Un fourrier entonne un air de garnison,—tous au refrain!
Je m'en mêle, et ma voix criarde se mêle à leurs voix mâles: j'ai bu un petit coup, il faut le dire, dans le verre de mon père, qui a les pommettes roses, les yeux brillants.
Il a conté bravement à Chanlaire,—après la troisième tournée,— qu'il a le gousset vide.
C'est la bourgeoise qui a le sac!
«Voulez-vous vingt francs? vous me les rendrez à Nantes, nous nous y reverrons, j'espère, et, nous y ferons de bonnes parties… Mais, je dis cela devant le moutard…
—Il n'y a pas de danger.»
Non, père, il n'y a pas de danger. Ah! comme il a l'air jeune! et je ne l'ai jamais vu rire de si bon coeur.
Il me parle comme à un grand garçon.
«Allons, Jacques, une goutte!»
Puis une idée lui vient:
«Si nous cassions une croûte? Ces pieds de cochon me disent quelque chose; j'ai envie de leur répondre deux mots.»

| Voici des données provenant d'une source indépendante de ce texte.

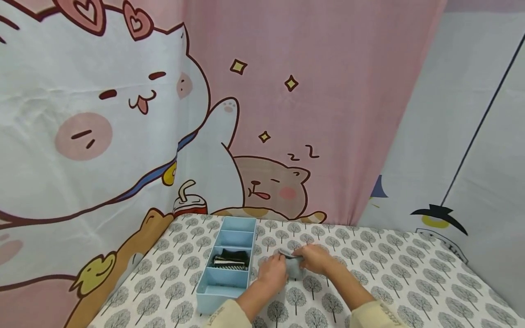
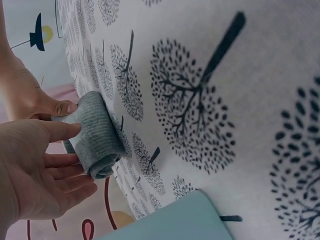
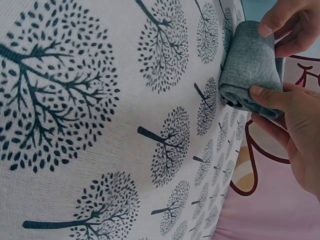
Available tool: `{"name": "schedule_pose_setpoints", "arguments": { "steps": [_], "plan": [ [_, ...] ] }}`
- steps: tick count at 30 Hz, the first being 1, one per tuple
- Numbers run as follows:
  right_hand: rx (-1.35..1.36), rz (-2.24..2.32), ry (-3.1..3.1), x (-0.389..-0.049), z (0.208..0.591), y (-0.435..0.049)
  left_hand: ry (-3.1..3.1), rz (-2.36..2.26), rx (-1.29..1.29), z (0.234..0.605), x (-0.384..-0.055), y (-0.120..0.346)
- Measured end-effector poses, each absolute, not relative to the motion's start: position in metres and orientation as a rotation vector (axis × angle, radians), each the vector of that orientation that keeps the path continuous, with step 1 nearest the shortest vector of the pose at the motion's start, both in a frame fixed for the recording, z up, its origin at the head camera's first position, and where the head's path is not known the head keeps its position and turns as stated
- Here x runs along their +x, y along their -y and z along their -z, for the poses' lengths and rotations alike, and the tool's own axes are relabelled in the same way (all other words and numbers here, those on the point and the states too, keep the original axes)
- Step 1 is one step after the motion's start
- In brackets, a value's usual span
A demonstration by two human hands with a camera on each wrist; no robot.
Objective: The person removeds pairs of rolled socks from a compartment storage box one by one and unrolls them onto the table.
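Holds a grey cloth roll (image 1: pixel 293 269) in both hands, gripping one end between thumb and fingers of the left hand (image 1: pixel 272 272) and pinching the other likewise with the right hand (image 1: pixel 315 259). Holds it low at the tree-printed tablecloth (image 1: pixel 393 282) (touching or just above, cannot tell), to the right of a pale blue box (image 1: pixel 219 303) with dark folded cloths (image 1: pixel 230 258) in its second-nearest compartment. Faces a cartoon-printed curtain (image 1: pixel 328 68).

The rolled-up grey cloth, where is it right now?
In the head view, the rolled-up grey cloth is low, just right of the middle, held between the left hand and right hand, to the right of the blue divided box.
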State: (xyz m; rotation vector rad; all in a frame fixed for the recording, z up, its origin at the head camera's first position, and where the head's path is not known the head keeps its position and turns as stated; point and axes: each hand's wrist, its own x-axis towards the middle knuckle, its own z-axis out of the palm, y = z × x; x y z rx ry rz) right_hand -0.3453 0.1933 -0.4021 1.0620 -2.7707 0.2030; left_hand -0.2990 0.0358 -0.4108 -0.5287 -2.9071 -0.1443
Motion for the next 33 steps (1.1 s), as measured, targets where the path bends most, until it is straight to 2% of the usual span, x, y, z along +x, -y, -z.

C'est un langage hardi pour un professeur de septième; mais le proviseur de Saint-Étienne est loin; le proviseur de Nantes n'est pas encore là, et les pieds de cochon tendent leurs orteils odorants.
Oh! j'ai encore le goût de la sauce Sainte-Menehould, avec son parfum de ravigote, et le fumet du vin blanc qui l'arrosa!
On me donne un couvert, comme aux autres, et on me laisse me servir et me verser moi-même. C'est la première fois que je suis camarade avec mon père, et que nous trinquons comme deux amis.
Je m'essuie à la serviette,—tant pis!—je mets ma chaise commodément,—encore tant pis!—J'ai de mauvaises manières, je suis à mon aise! on ne me parle ni de mes coudes ni de mes jambes, j'en fais ce que je veux. C'est un quart d'heure de bonheur indicible! Je ne l'ai pas encore connu; ma jeunesse s'éveille, ma mère dort.
… Ma jeunesse s'éteint, ma mère est éveillée!
Elle apparaît comme un spectre dans la cabine,—elle était dans celle du fond, nous sommes dans celle du devant,—elle vient droit à nous, et va commencer une scène.